What frameworks or principles do you use to make technical trade-offs?
Srikanta: Trade-offs are inherent in every technical decision, and the best outcomes come from applying timeless principles:
- Optimize for the Critical Path: Focus on the part of the system that directly impacts customers. For example, in a platform serving thousands of users, we prioritized latency reduction over feature enhancements because it was mission-critical.

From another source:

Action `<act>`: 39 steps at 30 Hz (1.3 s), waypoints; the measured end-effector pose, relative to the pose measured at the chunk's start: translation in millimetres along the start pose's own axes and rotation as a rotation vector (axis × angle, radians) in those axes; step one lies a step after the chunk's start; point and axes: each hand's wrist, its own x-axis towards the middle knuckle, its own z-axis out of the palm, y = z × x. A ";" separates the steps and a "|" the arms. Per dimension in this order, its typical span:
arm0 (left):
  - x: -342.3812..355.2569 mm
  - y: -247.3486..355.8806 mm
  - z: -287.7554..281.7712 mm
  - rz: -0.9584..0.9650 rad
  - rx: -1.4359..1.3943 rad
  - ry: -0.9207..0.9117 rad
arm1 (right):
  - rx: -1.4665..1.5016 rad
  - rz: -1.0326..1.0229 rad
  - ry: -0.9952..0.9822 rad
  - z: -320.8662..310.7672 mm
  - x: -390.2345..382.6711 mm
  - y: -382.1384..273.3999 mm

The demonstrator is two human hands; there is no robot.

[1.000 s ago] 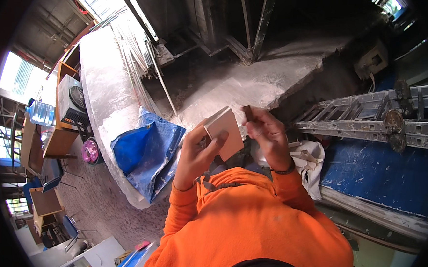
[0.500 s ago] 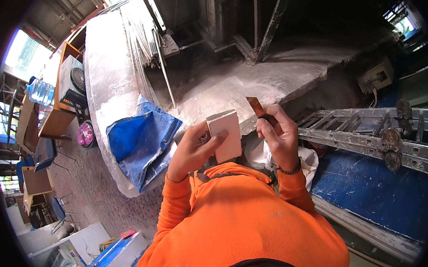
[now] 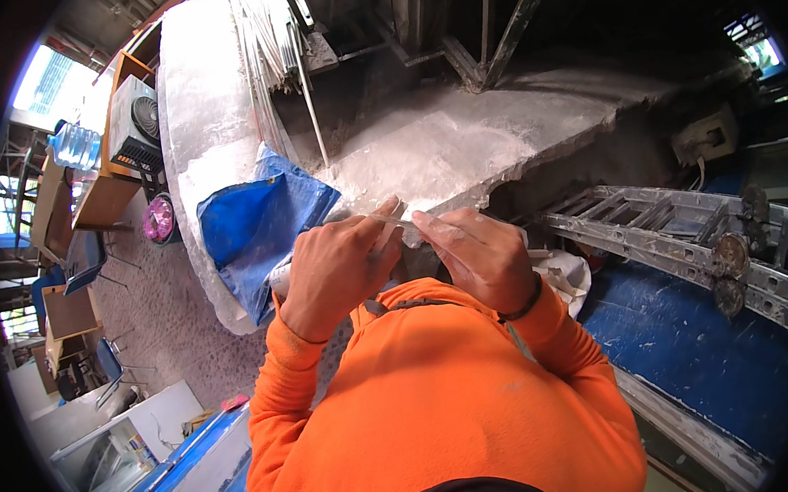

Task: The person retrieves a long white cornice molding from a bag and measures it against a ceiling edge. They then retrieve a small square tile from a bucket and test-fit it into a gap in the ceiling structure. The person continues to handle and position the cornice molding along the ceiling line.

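My left hand is closed, its back toward me and its fingers pointing away. Between its fingers and thumb is a pale, flat piece of board, now seen almost edge-on as a thin strip. My right hand is also closed, with its fingertips pressed together at the strip's right end. Whatever lies inside the right fingers is hidden, and the brownish metal blade seen earlier does not show. Both hands are close together in front of my chest, above the near edge of a dusty slab.
A crumpled blue sheet lies left of my hands on a pale slab. Thin metal rods lie beyond it. To the right, an aluminium ladder rests above a blue surface. A white bag sits by my right wrist.
My hands have come together, and the right has moved left toward the board piece. The board has turned from face-on to nearly edge-on. The metal blade has gone out of sight.
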 end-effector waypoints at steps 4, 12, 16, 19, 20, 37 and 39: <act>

- Adopt the “2-Way Door” Principle: Reversible decisions (like adopting a new CI/CD tool) should be made quickly, while irreversible ones (like choosing a database architecture) require extensive validation.
- Leverage Pareto’s Principle: 80% of impact often comes from 20% of effort. Identifying and focusing on high-impact areas ensures resources are used efficiently.
What excites you most about technical leadership in deep tech?
Srikanta: What excites me most is how the role blends strategy and execution. As technical leaders, we don’t just build systems—we shape how technology impacts people, businesses, and industries.
One project I worked on involved building a platform for disconnected environments where enterprises couldn’t rely on real-time cloud access. Solving this challenge meant creating something both innovative and deeply practical. Seeing those systems adopted by thousands of users across
industries was immensely rewarding.
What drives me is the opportunity to bridge the cutting edge with the real world—making technology not just advanced, but meaningful.
Closing Thoughts
Srikanta’s insights showcase the art of leading and driving multi-year roadmaps, balancing stakeholder priorities, and building platforms that scale. For those navigating technical leadership in deep tech, his lessons are a masterclass in combining strategy, innovation, and operational excellence.